Aim of the task: Repeat the following data exactly, omitting pictures.

Source material:
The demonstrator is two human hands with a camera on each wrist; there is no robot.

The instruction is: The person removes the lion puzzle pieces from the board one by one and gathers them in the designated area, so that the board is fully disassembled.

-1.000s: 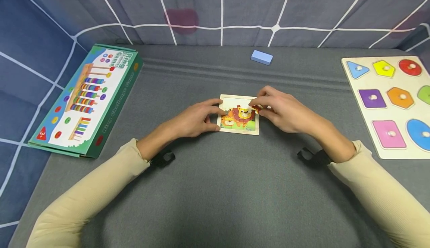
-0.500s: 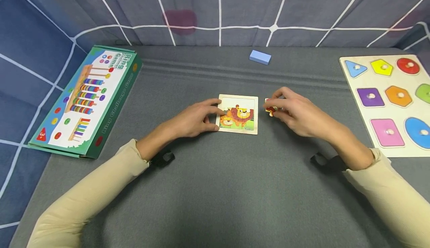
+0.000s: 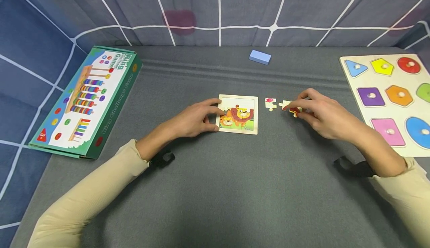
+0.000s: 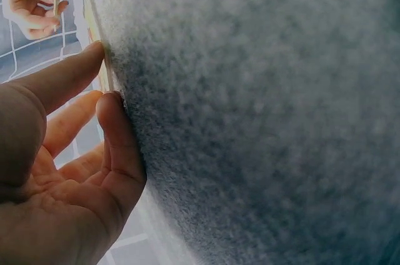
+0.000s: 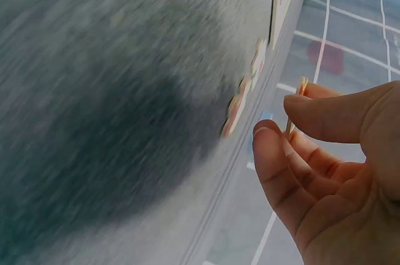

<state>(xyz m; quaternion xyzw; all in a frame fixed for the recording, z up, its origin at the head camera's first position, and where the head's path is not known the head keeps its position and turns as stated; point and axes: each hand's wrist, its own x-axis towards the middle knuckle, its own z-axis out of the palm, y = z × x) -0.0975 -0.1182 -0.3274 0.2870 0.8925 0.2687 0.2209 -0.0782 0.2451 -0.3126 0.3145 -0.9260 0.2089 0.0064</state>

Result of the task:
The demonstrator is two human hands with a camera on each wrist; there is no robot.

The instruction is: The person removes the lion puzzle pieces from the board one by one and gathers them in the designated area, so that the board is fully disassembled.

-1.000s: 
-0.500s: 
+0.000s: 
+0.000s: 
+0.000s: 

<state>(xyz m; quaternion xyzw; all in a frame fixed for the recording, z up, its origin at the head camera's first position, and where the head's path is not known the head keeps its position and turns as stated; point and axes: each hand's wrist, its own x-axis towards the middle knuckle, its own z-axis out of the palm, y = z × x) -0.0975 -0.1182 -0.3274 0.2870 0.8925 0.2687 0.2209 -0.0782 0.2451 -0.3126 0.3145 -0.9260 0.2089 0.0064</state>

The exercise requires nothing else.